O Brasil produziu mais um episódio que expõe, de forma escandalosa, como a burocracia e a desarticulação entre órgãos do sistema de Justiça podem gerar situações surreais — e trágicas. Otto Luiz Soares, de 42 anos, preso por crime de violência doméstica, foi brutalmente espancado dentro do Centro de Remanejamento do Sistema Prisional (Ceresp) Gameleira, em Belo Horizonte, e morreu ao meio-dia de ontem (13). Horas depois, às 18h08, a Justiça concedeu a ele um alvará de soltura.
O boletim de ocorrência aponta que Otto foi encontrado inconsciente por agentes penitenciários durante a troca de plantão, na galeria A do presídio, apresentando vários hematomas pelo corpo. Levado à enfermaria e depois entubado pelo SAMU, acabou encaminhado ao Hospital Odilon Behrens, mas não resistiu. A morte foi registrada cerca de seis horas antes de o documento de liberdade ser expedido.
O mais impressionante: a audiência de custódia foi realizada mesmo sem Otto estar presente. A ata registra que o juiz foi informado da hospitalização, mas, sem detalhes sobre o estado de saúde, prosseguiu com a sessão.
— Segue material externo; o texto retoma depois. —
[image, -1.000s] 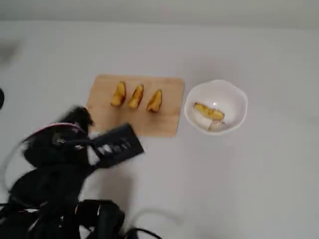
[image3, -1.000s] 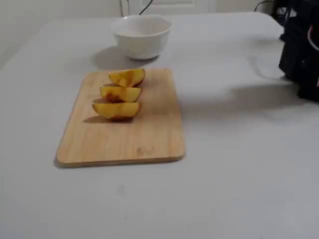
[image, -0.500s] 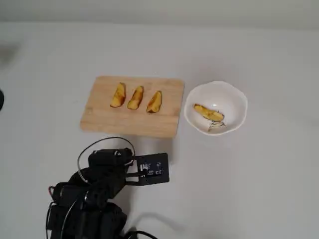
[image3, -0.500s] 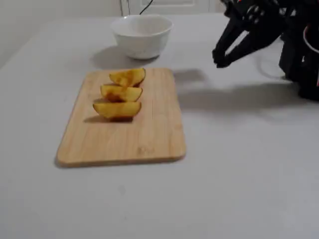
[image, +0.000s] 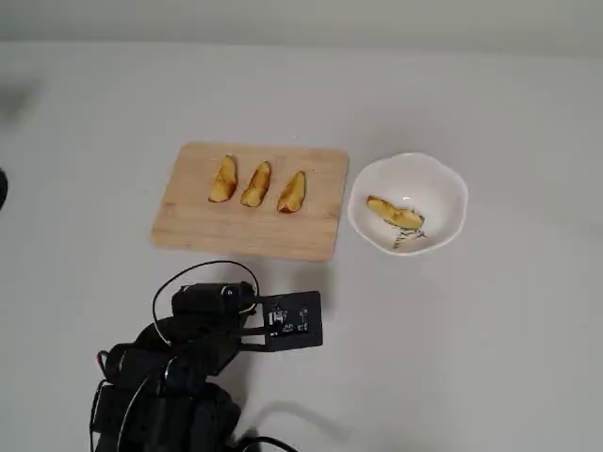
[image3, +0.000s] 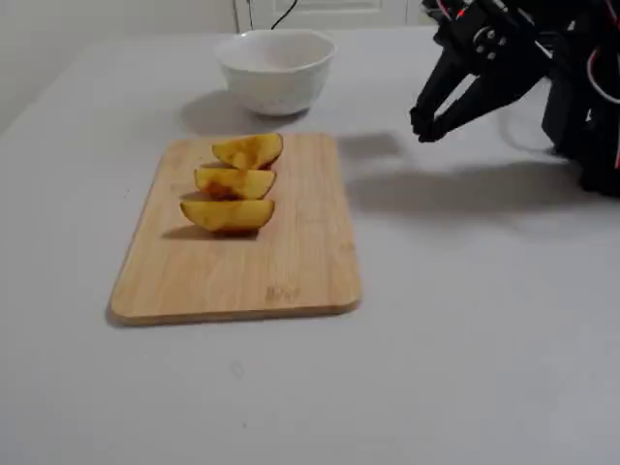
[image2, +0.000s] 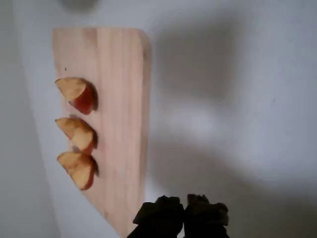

A Defensoria Pública representou o preso, e o Ministério Público chegou a pedir liberdade provisória, que foi concedida pelo magistrado.
Na prática, a Justiça libertou um homem que já estava morto.
Ainda segundo o registro policial, Otto havia sido transferido para aquela cela na noite anterior, onde estavam outros 13 detentos. Nenhum deles assumiu participação na agressão, alegando que ele teria caído da rede e ingerido medicamentos controlados. O G1 procurou a Polícia Civil, que informou estar apurando o caso.
Caso grotesco
Eis o retrato cruel de um sistema que, muitas vezes, opera em piloto automático. Não há outro termo para descrever a sequência de eventos: um homem é espancado até a morte em um presídio; a Justiça é informada de que ele está hospitalizado; a audiência de custódia acontece sem a presença do réu, mas, mesmo assim, é concedida liberdade provisória — para um cadáver.
Não se trata apenas de um detalhe burocrático. É o sintoma de um Judiciário que, por excesso de formalismo e pela falta de comunicação entre órgãos, se torna incapaz de lidar com a realidade dos fatos. É como se o processo valesse mais que a vida, e a assinatura num papel tivesse mais peso do que o estado físico da pessoa a quem se refere.
Pior: tudo isso ocorre dentro do sistema prisional brasileiro, que já é historicamente marcado por violência, omissão e mortes que raramente têm culpados. O caso de Otto Luiz Soares não é uma mera “falha de procedimento” — é a prova de que, em certos momentos, a Justiça brasileira funciona como um teatro do absurdo, onde atos são cumpridos apenas para “fechar protocolo”, mesmo que a peça já não tenha protagonista.